WordCamp Europe 2018
Of course, my annual recap could not be called that without talking about WordCamp Europe! My fourth year joining this event, I travelled to Serbia together with the Yoast crew. I had never been to Eastern Europe before, and I have to say, I terribly regret it that I never did. Everyone was very friendly there, and the WordCamp itself was outstanding as well!
I would say that this has been my favorite WordCamp Europe so far. I had many very good and productive conversations, regarding both WordPress core efforts and other projects (I was particularly impressed by Morten’s progressive starter theme). I received very positive feedback for my session about the WordPress Capabilities API, which I was very happy to hear. I was even approached by someone who asked me to give such a session at another specific WordCamp. Having had given the session twice before in just a slightly modified way, I felt like this was definitely the most polished variant of it.
It was also great to catch up with everyone, and as always at those big WordCamps, I particularly spent time with those I don’t see as often, like from the other sides of the world.
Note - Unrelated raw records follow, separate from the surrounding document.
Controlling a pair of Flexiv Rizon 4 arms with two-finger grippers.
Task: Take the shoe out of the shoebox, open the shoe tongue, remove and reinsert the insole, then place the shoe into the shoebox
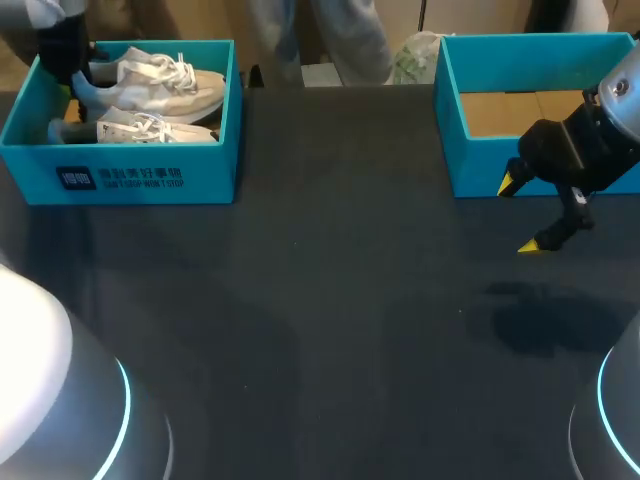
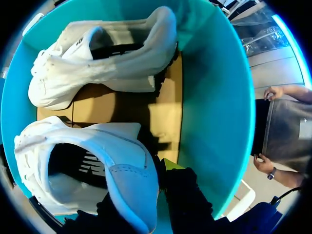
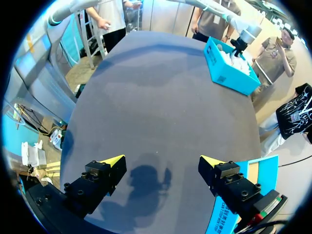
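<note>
Two white shoes lie in the blue shoebox (image 1: pixel 150 178) at the table's far left. In the left wrist view the nearer shoe (image 2: pixel 87 146) has its heel between my fingers. One yellow fingertip (image 2: pixel 170 164) shows outside the heel; the other finger is hidden inside the shoe. My left gripper (image 2: pixel 140 191) is shut on that heel, and it shows as a dark shape at the box's left end (image 1: pixel 65 50). The second shoe (image 2: pixel 97 58) lies beyond it. My right gripper (image 1: pixel 522 215) (image 3: pixel 162 161) hangs open above the table, with nothing between its fingers.
A second blue box (image 1: pixel 530 170) with a bare cardboard floor stands at the far right, just behind my right gripper. Its corner (image 3: pixel 243 195) shows beside the right fingers. Dark tabletop (image 1: pixel 330 300) stretches between the two boxes.
</note>
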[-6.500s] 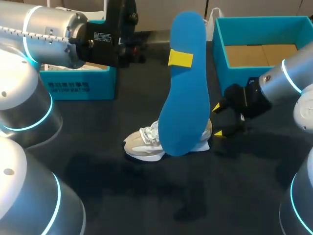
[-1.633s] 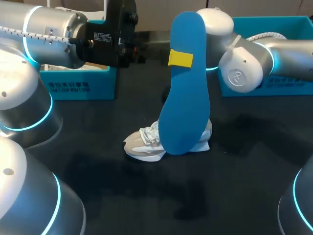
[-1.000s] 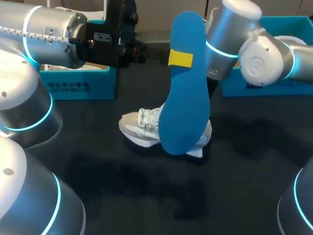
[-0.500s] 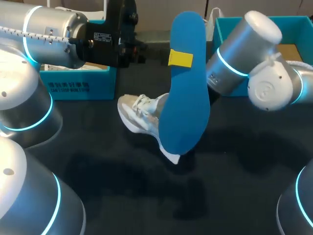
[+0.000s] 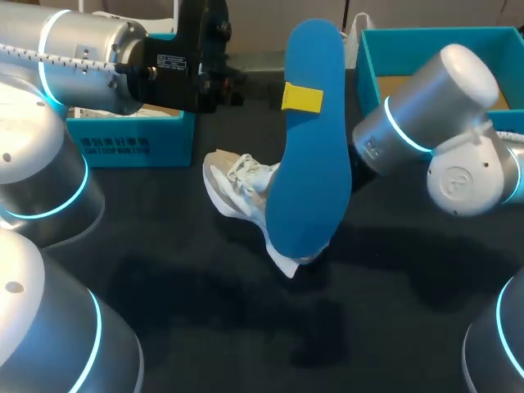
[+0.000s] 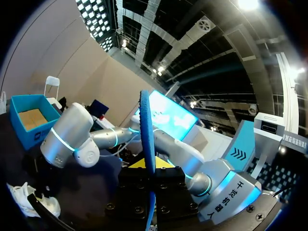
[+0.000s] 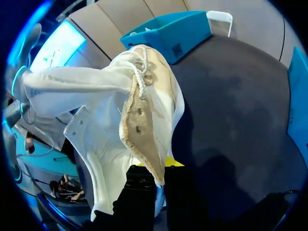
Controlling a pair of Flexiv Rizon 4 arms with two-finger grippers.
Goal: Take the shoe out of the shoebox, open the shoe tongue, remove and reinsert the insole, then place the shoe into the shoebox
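A white shoe [image 5: 241,192] hangs tilted over the dark table [image 5: 188,327] at centre frame, toe toward the upper left and heel end low. It is held by the right gripper [image 7: 153,179], whose fingers are clamped on a beige part of its upper. Seen from overhead, that gripper is hidden behind the insole, with the right arm [image 5: 426,123] reaching in from the right edge. The blue insole [image 5: 311,147] stands upright from top centre to mid-frame, its edge pinched between the fingers of the left gripper [image 6: 150,166]. The open teal shoebox [image 5: 366,78] sits at the upper right, apart from the shoe, brown cardboard showing inside. A second teal box [image 5: 131,146] sits at the upper left
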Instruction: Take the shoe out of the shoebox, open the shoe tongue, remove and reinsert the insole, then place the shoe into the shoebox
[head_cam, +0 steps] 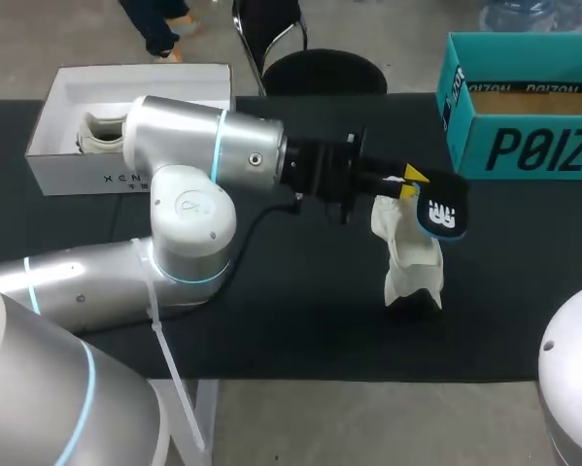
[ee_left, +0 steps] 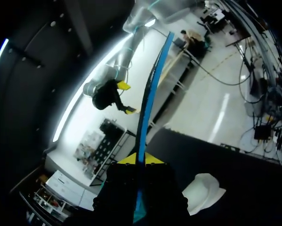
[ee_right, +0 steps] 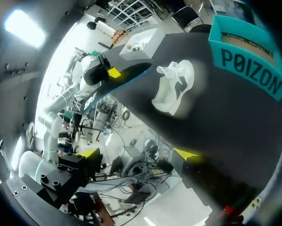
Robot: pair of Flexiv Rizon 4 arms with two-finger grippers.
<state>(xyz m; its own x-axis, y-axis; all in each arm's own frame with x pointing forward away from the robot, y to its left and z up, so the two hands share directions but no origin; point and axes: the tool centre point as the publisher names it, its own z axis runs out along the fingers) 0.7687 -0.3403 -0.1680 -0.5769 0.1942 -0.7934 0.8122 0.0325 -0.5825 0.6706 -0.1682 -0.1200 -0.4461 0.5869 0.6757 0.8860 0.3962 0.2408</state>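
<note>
Left pincer [head_cam: 412,183] is clenched on the insole [head_cam: 444,216], a dark piece with a blue edge. My left wrist view shows it pinched edge-on between the 2 yellow tips. I have it right of the frame's middle in the head view, just over the top of the white shoe [head_cam: 414,260]. The shoe stands on end on the desk [head_cam: 300,311], and I cannot tell whether shoe and insole touch.

Right pincer [ee_right: 138,154] is released and holds nothing, its tips spread wide. It sits well back from the shoe, and only the arm's shell [head_cam: 574,374] shows at the lower right.

The white shoebox [head_cam: 77,175] sits at the upper left with another shoe [head_cam: 101,131] inside it. A teal box [head_cam: 524,146] is at the upper right.

By my reading the insole is out, so reinsertion is the step in hand. Next I would bring 1 end of the insole to the shoe's opening and feed it down along the sole. The shoe looks light and free-standing, so it may tip under a push. I would probably bring my right pincer in to steady it first.
</note>
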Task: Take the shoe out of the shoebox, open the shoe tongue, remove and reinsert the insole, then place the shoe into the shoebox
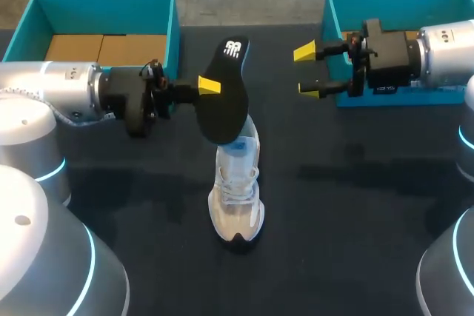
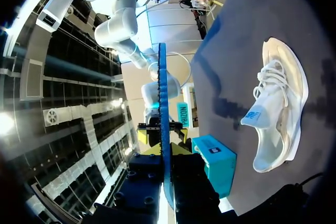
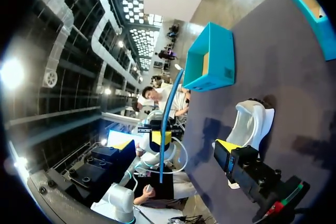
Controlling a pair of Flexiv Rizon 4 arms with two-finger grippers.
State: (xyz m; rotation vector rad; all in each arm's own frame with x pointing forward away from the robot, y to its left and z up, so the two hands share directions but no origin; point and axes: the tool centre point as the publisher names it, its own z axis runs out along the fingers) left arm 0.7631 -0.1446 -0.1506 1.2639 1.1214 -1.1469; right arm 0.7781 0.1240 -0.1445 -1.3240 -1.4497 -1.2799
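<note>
The left gripper [image 1: 215, 88] was pinched on the insole [image 1: 224, 94], one yellow tip showing on the near face and the other hidden behind it. The insole was black with a blue edge. It hung in the air on its long axis, the narrower printed end uppermost and the broad end lowest. In the left wrist view it showed edge-on as a thin blue line [image 2: 163, 129] running straight out between the fingers.

From above, the broad end overlapped the heel of the shoe [image 1: 237, 192]. Both wrist views showed a gap between the two, so the insole was clear of the shoe. The shoe was white, upright on its sole on the dark table [image 1: 355, 205], toe towards the robot and heel towards the boxes, with its tongue standing up. It sat beside and below the left gripper, not in either hand.

The right gripper [image 1: 308, 70] hung across from the insole with its fingers spread wide and nothing between them. It was near the front corner of the right box [image 1: 331, 12]. The left box [image 1: 111, 1] stood behind the left arm. Both boxes were teal and open, and the shoe stood well apart from each.
</note>
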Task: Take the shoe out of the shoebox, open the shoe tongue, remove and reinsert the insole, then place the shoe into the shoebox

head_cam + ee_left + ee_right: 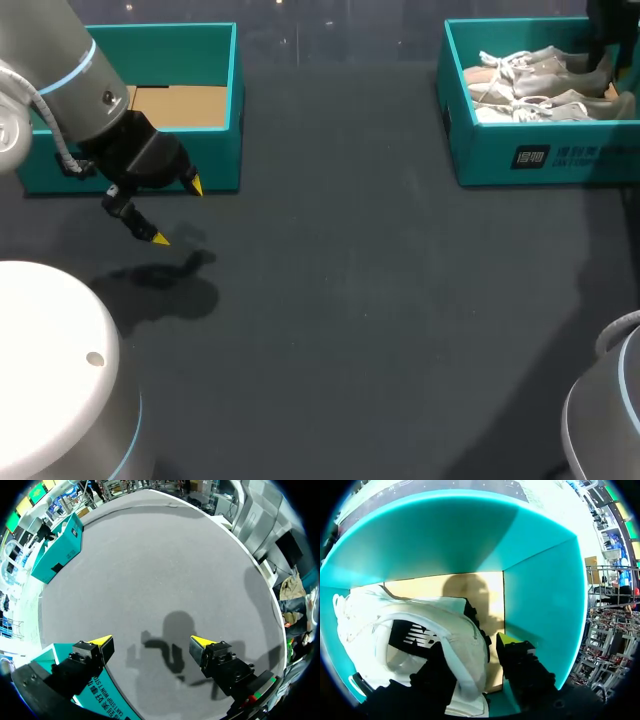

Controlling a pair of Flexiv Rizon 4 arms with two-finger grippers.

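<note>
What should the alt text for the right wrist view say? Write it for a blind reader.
The right gripper is inside a teal shoebox, its open fingers straddling the heel of a white shoe: one finger inside the shoe's opening, the other outside it. The shoe lies on the box's brown cardboard floor.

Two teal cardboard shoeboxes, the ten o'clock shoebox (226, 156) and the two o'clock shoebox (490, 160); two pale laced sneakers (545, 68) inside the latter.
</note>
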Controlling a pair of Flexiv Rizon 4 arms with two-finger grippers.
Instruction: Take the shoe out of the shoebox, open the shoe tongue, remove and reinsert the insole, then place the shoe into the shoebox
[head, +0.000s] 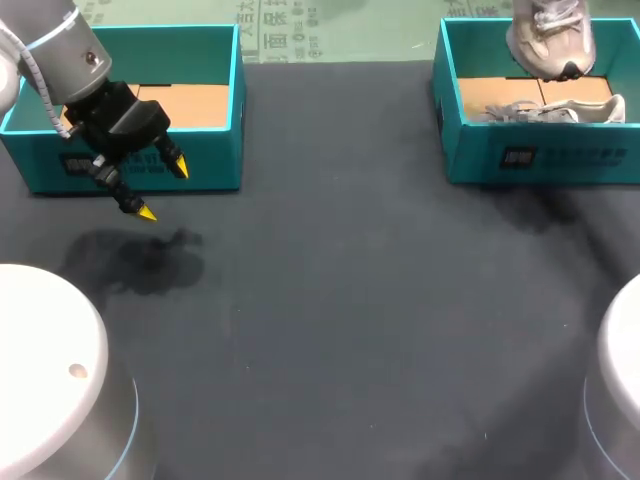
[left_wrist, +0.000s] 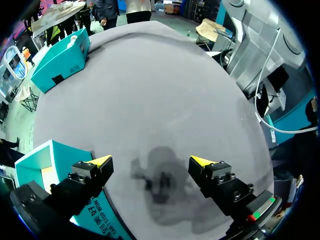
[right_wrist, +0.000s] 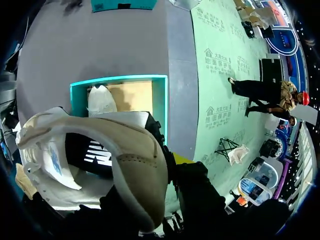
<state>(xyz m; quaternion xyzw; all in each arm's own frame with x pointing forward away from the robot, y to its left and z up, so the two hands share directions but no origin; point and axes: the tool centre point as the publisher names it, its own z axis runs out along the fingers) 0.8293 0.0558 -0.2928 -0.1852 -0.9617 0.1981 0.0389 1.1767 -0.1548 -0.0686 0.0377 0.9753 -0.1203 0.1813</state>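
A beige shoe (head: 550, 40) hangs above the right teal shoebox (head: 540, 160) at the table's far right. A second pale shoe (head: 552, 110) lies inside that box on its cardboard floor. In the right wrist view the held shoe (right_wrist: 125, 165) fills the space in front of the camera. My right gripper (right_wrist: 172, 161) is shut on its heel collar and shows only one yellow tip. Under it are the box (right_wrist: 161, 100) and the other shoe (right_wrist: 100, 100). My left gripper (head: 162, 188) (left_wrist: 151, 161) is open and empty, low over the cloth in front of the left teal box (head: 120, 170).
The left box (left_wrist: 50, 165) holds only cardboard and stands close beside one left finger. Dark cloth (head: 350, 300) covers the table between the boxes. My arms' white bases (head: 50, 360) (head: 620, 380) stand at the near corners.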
Of course a few of us also went for a run together one morning.
Not only for me personally, I would say this was the best WordCamp Europe, the organizing team did an amazing job. The venue was perfect: Being very large, you had to make quite some ways to get from one place to the other, but on the flipside it meant there was a lot of space for special activities, contributing, sponsors and people to just chat or even have a quiet timeout somewhere. I would like to especially highlight the great design and all the small details that the organizers considered when getting the venue ready for the WordCamp.
The only downside of the entire event was the contributor day for me. Don’t get me wrong, pretty much everything there was perfect too, however the WiFi barely worked which made it almost impossible to get a lot of progress leading the core team, which I did together with Anthony Burchell this year. It would have been okay if I could instead have had good in-person discussions to move other efforts forward, but in terms of getting new contributors set up and motivated, this was just a pain. At least I still did engage in a few of those very productive conversations during the day (the most important one for me being a last chat regarding the aforementioned
Back to the great things, the after-party was a complete blast! For the first time, it had a live band who really succeeded a great deal in entertaining everyone with popular cover songs. It was the best after-party of any WordCamp I have attended so far, and having talked to several other folks about that, I know I am not the only one saying that now each big WordCamp will need to have such a band in order to be able to keep up with that.